How can you deal with categorical variables that aren't present in your training set?

Let's say I have the following linear regression:

earnings = c0 + age * c1 + male * c2

where "male" is a categorical variable and "female" is the dummy categorical.

let's say my training set was 75% male and 25% female.

let's also say:

c0 = 20,000
c1 = 1,000
c2 = 1 <- bear with me... for the sake of illustration, i assume gender is not a large driver of earnings.

Let's also assume this model perfectly describes the training set with R^2 = 1.

Ok, so all is fine and dandy... but then a new gender appears... let's say transgender becomes a new category in my gender data. My model has only been tuned with male and female.

Under this scenario, is it really appropriate to say you flat out can't predict earnings for the new data point?

I mean... wouldn't it be reasonable enough to just wing it and say something like c3 (for the transgender categorical) is .75, which would be a weighted average of the other categoricals? Kind of like a no-op when using the new category in f(). I'd be saying "I'm not really sure, so I'll just mute the effect".

Does this kind of technique exist (or any technique so you don't have to just toss out the row)? If so, what is it called?


TS Contributor
Re: How can you deal with categorical variables that aren't present in your training

Do you believe that transgender persons are between male and female?

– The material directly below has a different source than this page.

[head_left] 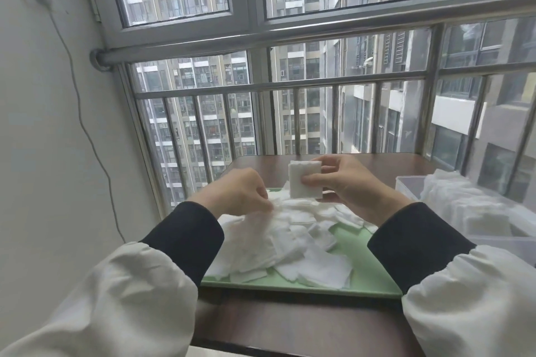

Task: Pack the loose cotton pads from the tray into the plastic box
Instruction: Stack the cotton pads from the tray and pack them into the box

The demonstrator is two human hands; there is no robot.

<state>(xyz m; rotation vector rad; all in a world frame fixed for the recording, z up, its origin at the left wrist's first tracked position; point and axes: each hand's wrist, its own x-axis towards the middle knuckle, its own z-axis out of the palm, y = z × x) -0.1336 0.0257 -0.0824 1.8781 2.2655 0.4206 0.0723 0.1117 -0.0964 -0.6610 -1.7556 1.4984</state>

I would say that, depending on the society they live in, they face severe discrimination and their effect on income would not be somewhere in between men and women but something more negative. This is exactly the problem with the technique you propose: it is far from neutral but makes pretty extreme assumptions.

As long as your third category has no effect on income you can use your old model to predict the income of men and women (but not transgender). If the transgender category does influence income (a likely outcome) then you will just have to start all over again and train a new model.